WHAT TO PRODUCE:
Find every line with the string "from" in the material below and copy it.
====
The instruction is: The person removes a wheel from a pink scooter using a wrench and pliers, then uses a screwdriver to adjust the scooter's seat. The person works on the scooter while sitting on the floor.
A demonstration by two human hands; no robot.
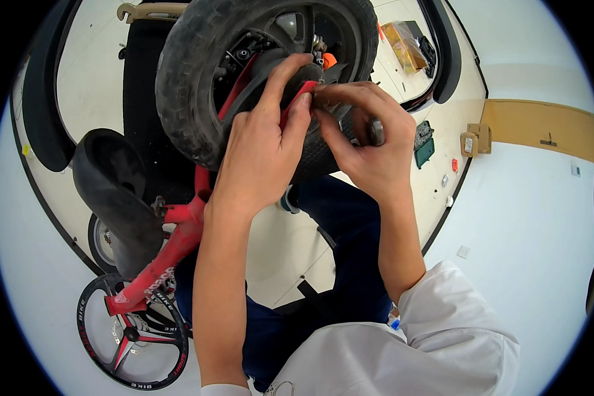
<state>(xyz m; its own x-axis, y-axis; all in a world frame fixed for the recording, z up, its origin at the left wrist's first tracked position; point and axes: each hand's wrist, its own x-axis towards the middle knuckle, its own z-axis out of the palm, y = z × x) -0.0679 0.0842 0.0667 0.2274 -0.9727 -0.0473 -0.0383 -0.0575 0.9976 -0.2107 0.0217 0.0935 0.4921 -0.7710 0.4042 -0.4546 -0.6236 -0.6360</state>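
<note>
A fat black tire on a black wheel [181, 99] fills the top centre, with red frame arms beside its dark hub. My left hand [264, 158] lies along the wheel, fingers closed on a red frame arm [287, 112] at the hub. My right hand [379, 148], just right of it, is curled with thumb and index at the hub, holding a metal cylindrical tool [375, 132], mostly hidden by my fingers. The red bicycle frame [171, 251] with a black saddle [109, 191] extends down to the left.
A small three-spoke wheel [89, 330] lies at lower left. A tan wrench [145, 11] is at top left. Cardboard boxes [482, 138], a green case [424, 152] and a yellow package [402, 49] sit on the floor to the right, by a wall.
</note>
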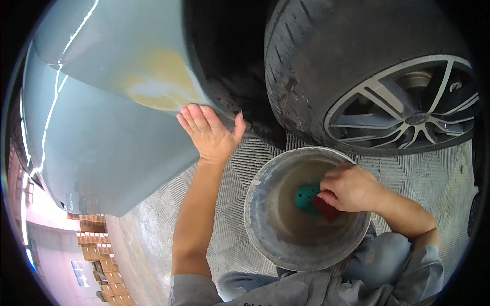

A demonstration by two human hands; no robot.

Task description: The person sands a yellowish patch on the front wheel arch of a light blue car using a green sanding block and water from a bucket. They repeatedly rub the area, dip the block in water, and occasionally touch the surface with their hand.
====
YOUR SOLUTION:
The instruction is: The person removes a wheel from a pink scooter using a wrench and pliers, then uses a screwdriver to adjust the scooter's seat. The person works on the scooter while sitting on the floor.
Task description: The person sands a yellowish patch on the front wheel arch of a light blue car using a green sanding block and water from a bucket. They repeatedly rub the area, dip the block in water, and occasionally touch the surface with their hand.

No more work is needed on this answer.